Sanigaram Santosh Reddy (born 12 November 1942), more commonly known as Santanna, Santosh Reddy, Mrudhu Swabhavi, Pedala Pennidhi by his followers, is an Indian politician and former minister of Telangana state.
He is also related to Late Sri Muduganti Ramgopal Reddy ex. MP (1971 to 1984) and took him as an inspiration to be a leader.

==Family background and education==
Reddy was born into a middle-class family at Muchkuru village of Nizamabad District, Telangana. He graduated Bachelor of Arts from the Giriraj government College Nizamabad, Osmania University Andhra Pradesh.

==Political career==
===Entry into politics===
He was attracted to politics during his college days and he was influenced by the then socialist leaders Late. Sri Muduganti Ramgopal Reddy, Late. Sri. G. Rajaram and BR Ganga Reddy of Nizamabad district. He was elected as General Secretary in 1964–65 and as president in 1966–67 of Giriraj Government College, Nizamabad. Later he was elected as Grampanchayath Member of Muchkur village in 1970. He was appointed district youth congress President Nizamabad in 1971 and elected as General Secretary for Nizamabad Beedi Mazdur Sangh, Nizamabad. He worked as State Council Member, Andhra Pradesh Youth Congress Committee in 1975. He joined YSR congress party.

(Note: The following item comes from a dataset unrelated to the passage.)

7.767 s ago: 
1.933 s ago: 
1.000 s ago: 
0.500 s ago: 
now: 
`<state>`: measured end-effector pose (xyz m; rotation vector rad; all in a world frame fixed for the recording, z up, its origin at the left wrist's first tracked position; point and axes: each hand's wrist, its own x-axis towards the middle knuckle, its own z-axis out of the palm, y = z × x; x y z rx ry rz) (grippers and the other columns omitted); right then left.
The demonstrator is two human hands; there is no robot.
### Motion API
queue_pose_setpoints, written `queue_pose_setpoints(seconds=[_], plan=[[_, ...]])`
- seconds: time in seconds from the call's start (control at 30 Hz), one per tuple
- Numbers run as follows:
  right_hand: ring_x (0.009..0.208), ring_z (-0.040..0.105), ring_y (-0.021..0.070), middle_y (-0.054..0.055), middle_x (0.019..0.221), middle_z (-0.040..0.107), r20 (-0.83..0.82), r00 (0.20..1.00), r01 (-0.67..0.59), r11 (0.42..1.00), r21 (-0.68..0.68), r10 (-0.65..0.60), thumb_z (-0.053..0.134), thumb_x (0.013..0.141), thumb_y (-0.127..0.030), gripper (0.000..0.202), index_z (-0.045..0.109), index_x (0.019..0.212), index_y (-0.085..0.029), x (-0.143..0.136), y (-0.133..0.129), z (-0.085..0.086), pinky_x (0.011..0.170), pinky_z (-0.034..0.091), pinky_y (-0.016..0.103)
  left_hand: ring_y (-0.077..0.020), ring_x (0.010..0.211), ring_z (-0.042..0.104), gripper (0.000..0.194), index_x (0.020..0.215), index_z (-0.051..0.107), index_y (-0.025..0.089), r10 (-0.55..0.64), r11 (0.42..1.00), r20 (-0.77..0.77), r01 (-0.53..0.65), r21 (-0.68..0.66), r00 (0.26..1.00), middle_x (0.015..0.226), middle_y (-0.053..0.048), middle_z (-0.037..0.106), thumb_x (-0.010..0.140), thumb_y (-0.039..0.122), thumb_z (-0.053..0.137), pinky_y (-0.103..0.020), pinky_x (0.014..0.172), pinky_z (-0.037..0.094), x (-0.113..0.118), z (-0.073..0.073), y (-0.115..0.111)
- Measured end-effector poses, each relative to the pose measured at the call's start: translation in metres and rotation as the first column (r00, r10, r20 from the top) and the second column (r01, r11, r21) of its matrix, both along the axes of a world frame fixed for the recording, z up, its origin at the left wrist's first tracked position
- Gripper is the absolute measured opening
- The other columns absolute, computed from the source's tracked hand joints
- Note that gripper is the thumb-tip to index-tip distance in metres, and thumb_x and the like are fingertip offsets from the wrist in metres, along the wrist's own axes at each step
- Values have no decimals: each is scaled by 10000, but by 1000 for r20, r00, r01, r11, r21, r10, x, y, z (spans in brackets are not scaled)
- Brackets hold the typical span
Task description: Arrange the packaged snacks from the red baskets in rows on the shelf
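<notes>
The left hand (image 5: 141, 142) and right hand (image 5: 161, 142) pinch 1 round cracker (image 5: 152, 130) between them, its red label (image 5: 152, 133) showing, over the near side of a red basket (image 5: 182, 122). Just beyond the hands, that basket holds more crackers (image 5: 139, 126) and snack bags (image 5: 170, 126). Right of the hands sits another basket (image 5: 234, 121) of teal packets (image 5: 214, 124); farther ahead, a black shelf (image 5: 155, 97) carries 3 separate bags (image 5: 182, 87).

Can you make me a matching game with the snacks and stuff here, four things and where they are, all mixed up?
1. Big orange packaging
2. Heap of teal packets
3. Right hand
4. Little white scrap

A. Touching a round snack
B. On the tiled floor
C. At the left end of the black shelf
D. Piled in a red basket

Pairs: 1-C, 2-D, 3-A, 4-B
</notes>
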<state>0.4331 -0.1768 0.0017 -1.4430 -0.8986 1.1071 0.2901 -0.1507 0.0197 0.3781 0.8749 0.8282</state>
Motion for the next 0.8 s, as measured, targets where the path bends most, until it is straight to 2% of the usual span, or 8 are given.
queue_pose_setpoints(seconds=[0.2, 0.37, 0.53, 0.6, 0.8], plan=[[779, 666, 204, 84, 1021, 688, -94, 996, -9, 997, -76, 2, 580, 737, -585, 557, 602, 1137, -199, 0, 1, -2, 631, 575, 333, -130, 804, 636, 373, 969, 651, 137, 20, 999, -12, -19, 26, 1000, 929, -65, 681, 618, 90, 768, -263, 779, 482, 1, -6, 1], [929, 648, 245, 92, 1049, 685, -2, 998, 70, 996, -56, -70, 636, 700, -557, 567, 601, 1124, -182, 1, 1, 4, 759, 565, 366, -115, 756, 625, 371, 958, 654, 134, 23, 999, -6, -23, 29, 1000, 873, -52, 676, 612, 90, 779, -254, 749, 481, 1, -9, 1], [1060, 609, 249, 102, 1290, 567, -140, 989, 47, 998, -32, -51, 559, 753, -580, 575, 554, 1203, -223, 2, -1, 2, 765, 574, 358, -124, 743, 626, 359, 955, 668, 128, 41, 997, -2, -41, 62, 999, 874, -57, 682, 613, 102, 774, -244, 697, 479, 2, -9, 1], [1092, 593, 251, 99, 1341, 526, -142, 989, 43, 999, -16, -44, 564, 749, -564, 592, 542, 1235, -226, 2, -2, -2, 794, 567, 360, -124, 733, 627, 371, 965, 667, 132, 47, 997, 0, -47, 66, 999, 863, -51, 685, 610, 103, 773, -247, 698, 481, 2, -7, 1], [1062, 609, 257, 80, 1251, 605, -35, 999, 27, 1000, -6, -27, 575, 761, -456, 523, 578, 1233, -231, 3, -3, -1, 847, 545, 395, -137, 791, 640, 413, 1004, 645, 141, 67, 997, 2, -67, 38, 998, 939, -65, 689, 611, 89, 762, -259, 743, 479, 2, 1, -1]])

=== Member of legislative assembly===
In 1978, Reddy was elected as Member of Legislative Assembly (MLA), Andhra Pradesh from Armoor constituency along with former Chief Minister Dr. Y. S. Raja Sekhara Reddy and former Chief Minister Mr. Nara Chandra Babu Naidu. He was elected as (MLA) for the second time in the wave of then film star NT Rama Rao in 1983. He was elected for the third time as (MLA) in 1989. And he was elected as (MLA) for the fourth time in 2004 (BRS).

===State minister===
Reddy worked as Minister for Roads & Buildings in 1990–1991 and then Finance Minister in 1991–1992 in the Nedurimalli Janardhan Reddy's Cabinet. And in 1992–1993 he worked as Minister for Major Industries in the Kotla Vijaya Bhasker Reddy's Cabinet. Later he worked as Minister for Transport in Dr. Y. S. Rajasekhara Reddy's Cabinet in 2004–2005.

== Acting career==

In 1991 Reddy acted as Speaker role in the Telugu film Thegimpu. He also acted as a poet in a video movie Andhra Vaibhavam.

== Personal life==

Santosh Reddy is having a son Shanigaram Srinivas Reddy (Vasu Babu), who lives in the US, has entered active politics. He is the presumptive Congress candidate from Armoor for the 2009 general elections.